Activity:
Some entries follow. Reproduce exactly the lines starting at the one with "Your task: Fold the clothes" and stopping after the one with "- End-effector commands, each".

Record extracts section start

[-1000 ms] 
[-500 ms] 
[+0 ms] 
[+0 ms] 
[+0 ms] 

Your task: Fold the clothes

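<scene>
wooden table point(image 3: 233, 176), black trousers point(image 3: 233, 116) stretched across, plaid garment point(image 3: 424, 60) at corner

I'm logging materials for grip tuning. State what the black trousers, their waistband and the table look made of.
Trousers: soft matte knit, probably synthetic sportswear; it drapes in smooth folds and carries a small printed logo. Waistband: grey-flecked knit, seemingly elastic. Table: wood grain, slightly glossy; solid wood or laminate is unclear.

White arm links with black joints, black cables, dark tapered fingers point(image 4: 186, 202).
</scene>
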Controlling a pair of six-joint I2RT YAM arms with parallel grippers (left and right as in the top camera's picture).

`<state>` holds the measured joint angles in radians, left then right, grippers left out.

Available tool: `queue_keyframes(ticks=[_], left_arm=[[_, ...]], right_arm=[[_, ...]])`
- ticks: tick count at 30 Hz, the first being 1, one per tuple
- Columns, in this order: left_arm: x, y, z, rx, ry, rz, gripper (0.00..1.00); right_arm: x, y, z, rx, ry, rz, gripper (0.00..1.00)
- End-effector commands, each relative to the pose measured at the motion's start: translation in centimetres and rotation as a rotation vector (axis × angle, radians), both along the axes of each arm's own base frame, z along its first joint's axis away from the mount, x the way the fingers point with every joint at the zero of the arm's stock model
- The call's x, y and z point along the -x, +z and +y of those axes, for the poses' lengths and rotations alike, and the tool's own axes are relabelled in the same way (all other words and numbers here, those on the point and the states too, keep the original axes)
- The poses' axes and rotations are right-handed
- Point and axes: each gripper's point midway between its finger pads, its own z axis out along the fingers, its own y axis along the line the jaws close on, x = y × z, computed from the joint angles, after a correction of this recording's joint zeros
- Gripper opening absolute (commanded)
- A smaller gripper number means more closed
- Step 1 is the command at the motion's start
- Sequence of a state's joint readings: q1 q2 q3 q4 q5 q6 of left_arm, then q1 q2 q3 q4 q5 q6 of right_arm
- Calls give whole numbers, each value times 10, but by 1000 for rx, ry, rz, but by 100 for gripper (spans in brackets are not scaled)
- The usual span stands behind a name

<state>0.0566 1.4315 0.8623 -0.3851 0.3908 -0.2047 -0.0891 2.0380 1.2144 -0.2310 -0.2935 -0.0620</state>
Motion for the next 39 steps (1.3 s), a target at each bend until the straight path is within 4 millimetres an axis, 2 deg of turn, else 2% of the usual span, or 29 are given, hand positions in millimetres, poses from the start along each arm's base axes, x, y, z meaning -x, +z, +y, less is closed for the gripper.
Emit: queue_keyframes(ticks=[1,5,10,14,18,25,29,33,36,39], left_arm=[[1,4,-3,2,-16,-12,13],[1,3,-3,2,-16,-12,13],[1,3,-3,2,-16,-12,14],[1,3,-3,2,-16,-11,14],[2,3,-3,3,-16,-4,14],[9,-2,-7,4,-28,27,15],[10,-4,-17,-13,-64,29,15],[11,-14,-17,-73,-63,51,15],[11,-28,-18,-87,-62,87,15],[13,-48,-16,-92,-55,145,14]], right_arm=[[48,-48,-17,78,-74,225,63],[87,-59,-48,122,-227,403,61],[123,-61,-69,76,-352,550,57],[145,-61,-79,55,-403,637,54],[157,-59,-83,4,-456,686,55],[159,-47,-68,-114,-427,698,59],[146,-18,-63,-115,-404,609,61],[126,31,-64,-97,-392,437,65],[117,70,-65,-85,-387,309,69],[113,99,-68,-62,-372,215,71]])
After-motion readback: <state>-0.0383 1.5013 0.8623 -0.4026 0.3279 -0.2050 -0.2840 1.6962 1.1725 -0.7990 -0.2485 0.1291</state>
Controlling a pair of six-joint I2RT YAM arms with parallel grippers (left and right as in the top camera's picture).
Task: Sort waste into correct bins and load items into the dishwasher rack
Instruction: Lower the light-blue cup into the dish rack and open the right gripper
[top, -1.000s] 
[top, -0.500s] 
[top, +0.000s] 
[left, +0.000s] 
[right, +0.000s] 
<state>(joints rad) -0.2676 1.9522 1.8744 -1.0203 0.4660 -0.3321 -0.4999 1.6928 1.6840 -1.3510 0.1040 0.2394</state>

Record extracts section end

Answer for this exercise:
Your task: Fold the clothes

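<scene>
wooden table point(image 3: 233, 176), black trousers point(image 3: 233, 116) stretched across, plaid garment point(image 3: 424, 60) at corner

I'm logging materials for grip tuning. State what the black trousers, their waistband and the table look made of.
Trousers: soft matte knit, probably synthetic sportswear; it drapes in smooth folds and carries a small printed logo. Waistband: grey-flecked knit, seemingly elastic. Table: wood grain, slightly glossy; solid wood or laminate is unclear.

White arm links with black joints, black cables, dark tapered fingers point(image 4: 186, 202).
</scene>
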Controlling a pair of six-joint I2RT YAM arms with parallel grippers (left and right as in the top camera's picture).

`<state>` holds the measured joint angles in radians, left then right, grippers left out.

Available tool: `queue_keyframes(ticks=[_], left_arm=[[_, ...]], right_arm=[[_, ...]])`
- ticks: tick count at 30 Hz, the first being 1, one per tuple
- Columns, in this order: left_arm: x, y, z, rx, ry, rz, gripper (0.00..1.00); right_arm: x, y, z, rx, ry, rz, gripper (0.00..1.00)
- End-effector commands, each relative to the pose measured at the motion's start: translation in centimetres and rotation as a rotation vector (axis × angle, radians), both along the axes of each arm's own base frame, z along its first joint's axis away from the mount, x the way the fingers point with every joint at the zero of the arm's stock model

What came before is the complete response.